24📖

7.7K 494 1
                                    

Bel pulang sekolah sudah 30 menit yang lalu berbunyi, Inara mengembuskan napas kesal karena supir yang ia tunggu tak kunjung datang dan berakhir Inara harus duduk di halte menunggu sang sopir.

Sebenarnya banyak bus dan taksi yang berlalu lalang di depan matanya tapi Inara sama sekali tidak berniat untuk menghentikan mereka, Inara masih terlalu takut untuk pergi sendiri.

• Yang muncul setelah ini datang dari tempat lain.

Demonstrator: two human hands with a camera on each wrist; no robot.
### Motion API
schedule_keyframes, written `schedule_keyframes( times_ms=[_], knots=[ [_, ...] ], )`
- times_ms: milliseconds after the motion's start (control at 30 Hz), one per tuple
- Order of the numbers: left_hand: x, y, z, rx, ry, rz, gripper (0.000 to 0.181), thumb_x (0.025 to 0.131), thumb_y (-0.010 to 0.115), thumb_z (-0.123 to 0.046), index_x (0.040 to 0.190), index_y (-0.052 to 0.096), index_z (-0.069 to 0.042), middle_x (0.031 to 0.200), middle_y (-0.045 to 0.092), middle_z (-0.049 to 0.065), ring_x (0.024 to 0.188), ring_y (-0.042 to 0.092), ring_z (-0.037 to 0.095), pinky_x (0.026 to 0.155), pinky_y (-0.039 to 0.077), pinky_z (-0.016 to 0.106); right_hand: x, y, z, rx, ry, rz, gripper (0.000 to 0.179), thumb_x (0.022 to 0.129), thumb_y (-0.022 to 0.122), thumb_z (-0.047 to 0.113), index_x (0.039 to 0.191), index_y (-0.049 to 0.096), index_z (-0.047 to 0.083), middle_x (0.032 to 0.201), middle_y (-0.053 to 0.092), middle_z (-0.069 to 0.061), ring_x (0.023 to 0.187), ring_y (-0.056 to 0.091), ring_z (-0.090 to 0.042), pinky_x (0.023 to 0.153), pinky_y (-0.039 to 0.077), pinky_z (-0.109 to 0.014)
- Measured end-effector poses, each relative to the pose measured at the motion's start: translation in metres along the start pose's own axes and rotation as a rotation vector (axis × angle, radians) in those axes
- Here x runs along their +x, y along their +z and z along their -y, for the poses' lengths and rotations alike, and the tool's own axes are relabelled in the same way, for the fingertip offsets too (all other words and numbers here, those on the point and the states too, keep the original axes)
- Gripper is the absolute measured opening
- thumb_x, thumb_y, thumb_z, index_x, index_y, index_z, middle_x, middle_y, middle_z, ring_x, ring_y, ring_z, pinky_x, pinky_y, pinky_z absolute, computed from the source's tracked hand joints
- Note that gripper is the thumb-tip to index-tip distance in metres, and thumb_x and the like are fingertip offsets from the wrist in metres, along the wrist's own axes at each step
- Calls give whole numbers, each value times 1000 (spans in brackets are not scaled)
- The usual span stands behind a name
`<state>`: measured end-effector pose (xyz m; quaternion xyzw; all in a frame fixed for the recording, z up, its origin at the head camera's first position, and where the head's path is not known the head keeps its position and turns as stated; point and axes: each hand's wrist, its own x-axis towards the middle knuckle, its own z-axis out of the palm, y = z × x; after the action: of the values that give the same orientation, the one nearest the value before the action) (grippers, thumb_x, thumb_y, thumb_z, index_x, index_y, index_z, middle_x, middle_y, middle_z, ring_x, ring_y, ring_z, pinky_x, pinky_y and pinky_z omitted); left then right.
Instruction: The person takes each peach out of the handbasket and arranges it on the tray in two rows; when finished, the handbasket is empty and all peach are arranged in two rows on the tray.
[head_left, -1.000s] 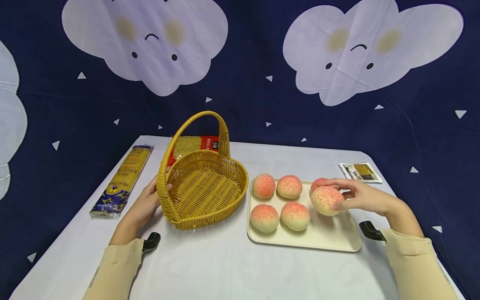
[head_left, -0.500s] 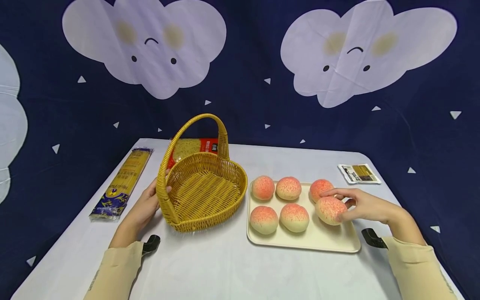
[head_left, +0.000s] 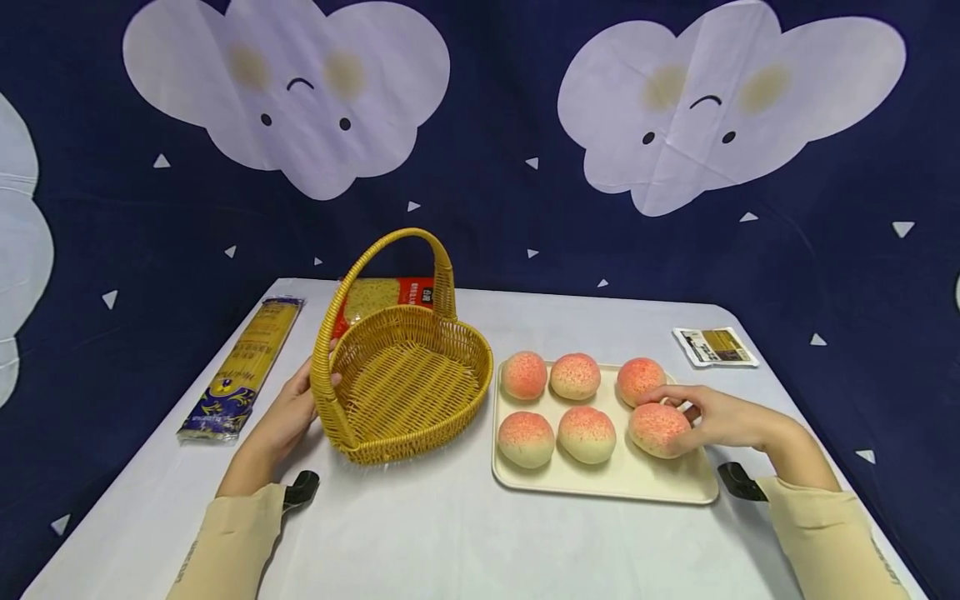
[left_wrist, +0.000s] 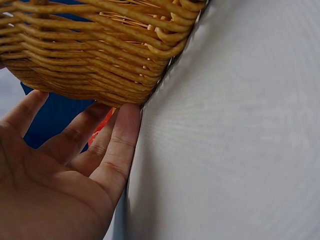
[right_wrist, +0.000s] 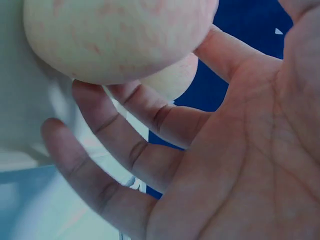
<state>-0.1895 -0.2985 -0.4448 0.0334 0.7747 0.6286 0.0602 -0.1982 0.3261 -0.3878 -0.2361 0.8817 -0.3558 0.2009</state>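
On a cream tray [head_left: 600, 487] lie several pink-and-cream peaches, in two rows. My right hand [head_left: 723, 421] holds the front right peach [head_left: 658, 430], thumb at its near side and fingers at its far side. Up close in the right wrist view, fingertips [right_wrist: 90, 90] touch the pale side of that peach [right_wrist: 115, 40]. Left of the tray stands a yellow wicker basket [head_left: 408, 392] with a tall arched handle and nothing inside. My left hand [head_left: 288, 412] grips its left side, the thumb over the rim, and the fingers [left_wrist: 120, 145] against the outer weave.
A long pack of noodles [head_left: 243, 367] lies at the left edge of the white table [head_left: 420, 533]. Behind the basket is a red-and-yellow packet [head_left: 375, 300]. One small flat packet [head_left: 716, 347] sits at the back right. A dark blue cloud-print cloth [head_left: 495, 217] hangs behind.
My right hand has lowered the peach to the tray's front right, uncovering the peach behind it. The left hand and the basket stay in place.
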Motion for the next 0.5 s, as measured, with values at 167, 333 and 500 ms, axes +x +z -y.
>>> schedule_keyframes(
  times_ms=[167,333,500],
  knots=[
    [0,0,0,5,-4,0,71,114,52,-34,174,14,-26,181,13,14,164,20,41,99,42,13,0,2,-1,-18,-7,-12,65,83,89,23,142,64,10,128,70,-7,102,61,-5,85,50,-27],
    [1,0,0,1,1,0,70,114,52,-35,174,16,-28,181,14,14,164,20,40,99,43,13,1,2,0,-32,9,-5,65,86,86,25,144,62,10,125,70,-7,103,64,-7,85,51,-27],
    [-1,-2,0,11,8,-14,70,114,53,-36,173,19,-26,178,18,19,156,32,40,94,49,15,1,1,1,-34,27,2,66,87,84,25,146,59,7,122,69,-9,103,69,-12,85,52,-28]
  ],
)
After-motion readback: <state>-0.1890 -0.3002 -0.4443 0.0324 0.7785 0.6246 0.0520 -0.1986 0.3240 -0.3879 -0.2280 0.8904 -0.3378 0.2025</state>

Inara menutup mata sejenak, merasakan terpaan angin lembut yang ia rasakan hingga beberapa helaian rambut ikut bergoyang ke mana perginya sang angin. Sudut bibir Inara sedikit terangkat, nyatanya angin lebih bisa membuatnya bahagia dibanding hujan.

"Sendirian?"

Kedua mata Inara terbuka secara perlahan, ia sedikit mendongak. Bola mata hitamnya tertuju pada sosok tinggi yang sedang menatapnya dalam, tatapan cowok di depan Inara benar-benar lembut walau tak ada senyum di sana namun tetap candu untuk dipandang mata.

Cowok itu sedikit melangkah mundur karena sadar bahwa Inara tak menyukai hal-hal yang terlalu dekat dengan laki-laki. Tangan kanannya yang dihiasi oleh jam tangan hitam itu terulur memberikan jaket tebal kepada Inara.

Inara mengernyit bingung.

"Dipake."

Kontan Inara tersenyum canggung lalu menggeleng, dirinya tidak pernah dekat dengan Harsa. Terakhir kali mereka berbincang saat di depan kelas. Mungkin itu adalah yang pertama bukan yang terakhir.

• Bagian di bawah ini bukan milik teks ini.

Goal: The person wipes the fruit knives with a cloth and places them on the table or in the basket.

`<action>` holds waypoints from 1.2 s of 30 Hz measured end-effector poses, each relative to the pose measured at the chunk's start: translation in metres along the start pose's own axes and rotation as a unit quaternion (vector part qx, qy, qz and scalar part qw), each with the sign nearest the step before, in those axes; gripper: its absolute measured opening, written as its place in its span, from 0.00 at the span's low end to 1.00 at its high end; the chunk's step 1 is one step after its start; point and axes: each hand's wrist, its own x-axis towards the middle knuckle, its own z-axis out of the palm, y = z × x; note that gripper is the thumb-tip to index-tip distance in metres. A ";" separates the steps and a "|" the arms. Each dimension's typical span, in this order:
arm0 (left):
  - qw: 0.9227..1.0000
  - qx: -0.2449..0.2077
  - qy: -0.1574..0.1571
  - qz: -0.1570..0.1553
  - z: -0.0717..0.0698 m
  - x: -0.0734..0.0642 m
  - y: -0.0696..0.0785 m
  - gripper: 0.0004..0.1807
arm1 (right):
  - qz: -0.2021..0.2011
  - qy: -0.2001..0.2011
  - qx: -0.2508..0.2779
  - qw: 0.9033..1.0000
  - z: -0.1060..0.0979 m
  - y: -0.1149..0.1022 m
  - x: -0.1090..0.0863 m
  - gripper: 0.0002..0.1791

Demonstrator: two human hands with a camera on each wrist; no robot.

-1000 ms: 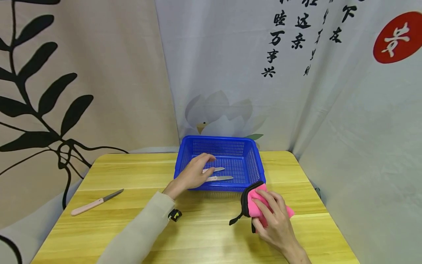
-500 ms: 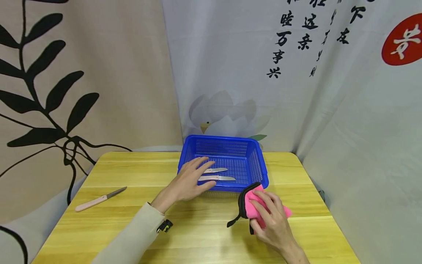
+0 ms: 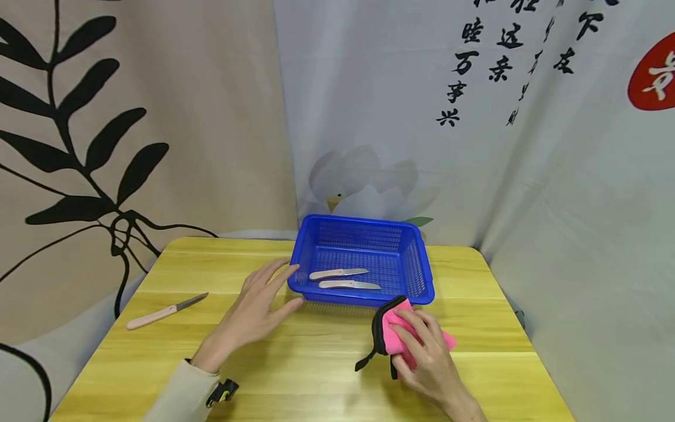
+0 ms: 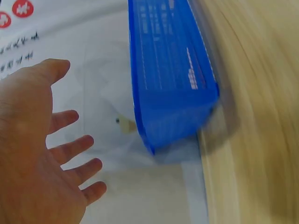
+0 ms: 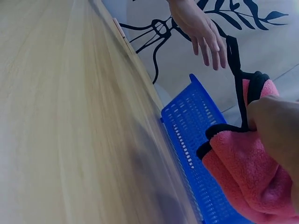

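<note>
In the head view my left hand [image 3: 253, 310] hovers beside the left wall of a blue plastic basket [image 3: 364, 299], fingers spread and holding nothing. Two knives with pale pink handles lie on the basket floor: the rear knife [image 3: 337, 274] and the front knife [image 3: 349, 285]. A third knife [image 3: 167, 310] lies on the table at the left. My right hand [image 3: 429, 357] grips a folded pink cloth [image 3: 392, 334] with black edging and a black hanging loop, in front of the basket's right corner. In the right wrist view the pink fleecy cloth [image 5: 247, 172] bunches under the fingers.
The wooden table [image 3: 306, 375] spreads around the basket. Behind it hangs a printed curtain [image 3: 227, 117] with leaves and writing, and more curtain closes off the right side.
My left hand has withdrawn from over the basket toward the left and nearer me, leaving both knives there uncovered. The right hand keeps its grip on the cloth. The head view has shifted slightly left.
</note>
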 end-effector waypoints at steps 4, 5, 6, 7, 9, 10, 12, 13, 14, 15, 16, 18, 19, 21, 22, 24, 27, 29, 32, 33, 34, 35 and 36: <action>1.000 0.005 0.023 -0.012 -0.009 -0.016 -0.018 0.38 | -0.009 -0.002 0.005 1.000 0.006 -0.003 0.001 0.24; 0.999 0.007 0.028 -0.018 -0.011 -0.020 -0.022 0.38 | -0.012 -0.003 0.007 1.000 0.008 -0.004 0.001 0.24; 0.999 0.008 0.034 -0.023 -0.013 -0.024 -0.027 0.38 | -0.014 -0.002 0.008 1.000 0.009 -0.005 0.002 0.24; 0.999 0.009 0.038 -0.029 -0.015 -0.029 -0.032 0.38 | -0.016 -0.003 0.010 1.000 0.010 -0.006 0.002 0.24; 0.998 0.016 0.047 -0.041 -0.020 -0.038 -0.043 0.38 | -0.020 -0.001 0.012 1.000 0.012 -0.007 0.002 0.25; 0.997 0.020 0.052 -0.044 -0.022 -0.043 -0.049 0.38 | -0.021 -0.001 0.014 1.000 0.013 -0.008 0.002 0.25; 0.996 0.025 0.061 -0.053 -0.027 -0.053 -0.061 0.38 | -0.022 0.000 0.015 1.000 0.015 -0.008 0.002 0.25; 0.996 0.030 0.065 -0.056 -0.030 -0.057 -0.068 0.38 | -0.022 0.000 0.016 1.000 0.016 -0.009 0.003 0.25; 0.995 0.034 0.070 -0.059 -0.032 -0.062 -0.075 0.38 | -0.022 0.000 0.017 1.000 0.016 -0.009 0.002 0.25; 0.995 0.036 0.074 -0.063 -0.035 -0.067 -0.082 0.38 | -0.022 -0.001 0.018 1.000 0.017 -0.009 0.002 0.25; 0.994 0.037 0.078 -0.067 -0.037 -0.071 -0.090 0.38 | -0.022 -0.001 0.019 1.000 0.017 -0.009 0.002 0.25; 0.993 0.040 0.083 -0.080 -0.042 -0.081 -0.107 0.38 | -0.022 -0.003 0.020 1.000 0.018 -0.010 0.002 0.25; 0.992 0.041 0.084 -0.087 -0.044 -0.086 -0.115 0.38 | -0.022 -0.003 0.021 1.000 0.019 -0.010 0.001 0.25; 0.990 0.040 0.077 -0.108 -0.047 -0.096 -0.131 0.37 | -0.022 -0.005 0.023 0.999 0.019 -0.010 0.001 0.25; 0.989 0.042 0.073 -0.117 -0.048 -0.100 -0.139 0.38 | -0.022 -0.005 0.024 0.999 0.020 -0.011 0.001 0.25; 0.987 0.045 0.062 -0.139 -0.050 -0.108 -0.153 0.38 | -0.022 -0.006 0.024 0.999 0.020 -0.012 0.001 0.25; 0.983 0.062 0.042 -0.166 -0.052 -0.118 -0.175 0.39 | -0.023 -0.008 0.024 0.999 0.021 -0.014 0.001 0.25; 0.979 0.076 0.027 -0.185 -0.053 -0.124 -0.187 0.39 | -0.022 -0.011 0.024 0.999 0.022 -0.015 0.001 0.25; 0.973 0.098 0.006 -0.210 -0.056 -0.131 -0.204 0.39 | -0.019 -0.018 0.032 0.999 0.023 -0.018 0.001 0.25; 0.971 0.103 -0.001 -0.217 -0.057 -0.133 -0.208 0.39 | -0.019 -0.021 0.035 0.999 0.024 -0.019 0.001 0.25; 0.969 0.108 -0.008 -0.224 -0.058 -0.135 -0.211 0.39 | -0.020 -0.023 0.038 0.999 0.025 -0.020 0.001 0.25; 0.967 0.110 -0.015 -0.228 -0.059 -0.136 -0.214 0.39 | -0.021 -0.026 0.040 0.999 0.026 -0.021 0.001 0.25; 0.966 0.112 -0.018 -0.231 -0.060 -0.137 -0.217 0.39 | -0.024 -0.027 0.043 0.998 0.027 -0.022 0.002 0.24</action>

"Enggak mau, ya?" Harsa sedikit kecewa. Biasanya cewek akan tersipu kalau laki-laki memberikan jaket untuk seorang gadis, tapi sepertinya Inara berbeda dari kebanyakan gadis.

Harsa kemudian menarik tangannya yang sedang memegang jaket, lalu digantikan dengan tangan yang lainnya. Harsa kembali mengulurkan tangan dengan memegang sekotak martabak. "Kalo gitu terima ini."

Inara terkekeh geli. "Enggak pakai perantara lagi?" katanya sambil mengangkat satu alisnya.

Kedua telinga Harsa memerah, ia malu kemudian Harsa menggeleng pelan.

Inara mengambil bunga-bunga tersebut lalu menciumnya, gadis itu menghirup aroma bunga yang dibawa oleh Harsa. Bau wanginya selalu khas dan membuat Inara menjadi tenang sesaat.

Inara kembali mendongak. "Kenapa selalu kasih gue martabak?"

"Supaya lo makan dan badan lo nggak sekurus sekarang. Inara yang gemuk lebih sehat dari pada yang kurus gini, keliatan kayak orang kurang gizi." Canda Harsa kemudian duduk di salah satu bangku halte, sedikit jauh dari tempat duduk Inara. Harsa ingin menjaga jarak agar gadis itu tetap merasa aman dan percaya kepadanya. "Kenapa belum pulang? Bukannya hari ini banyak taksi?"

"Nunggu supir. Lo sendiri? Bukannya bawa motor?"

Harsa terdiam. Sejujurnya, niat awal memang Harsa ingin pulang dengan motornya namun saat dirinya di gerbang sekolah tak sengaja melihat Inara yang duduk sendirian dengan raut yang ketakutan. Jelas saja Harsa khawatir lalu mendekati gadisnya-oh, bukan! Sepertinya belum saatnya Inara menjadi gadisnya. Inara harus pulih terlebih dahulu, masalah hati Harsa? Biarlah urusan terakhir.

"Motor gue mogok." Harsa berbohong.

Inara hanya mengangguk saja, kemudian ia menatap jalanan yang kian sore kian ramai. Maklum, kota memang selalu ramai bahkan tengah malam sekalipun.

Sebenarnya Inara masih sedikit risau karena supir tak kunjung datang, hari pun semakin sore. Inara takut Nanda khawatir di rumah.

"Inara."

"Iya?" Inara menoleh sempurna ke arah Harsa yang duduknya jauh.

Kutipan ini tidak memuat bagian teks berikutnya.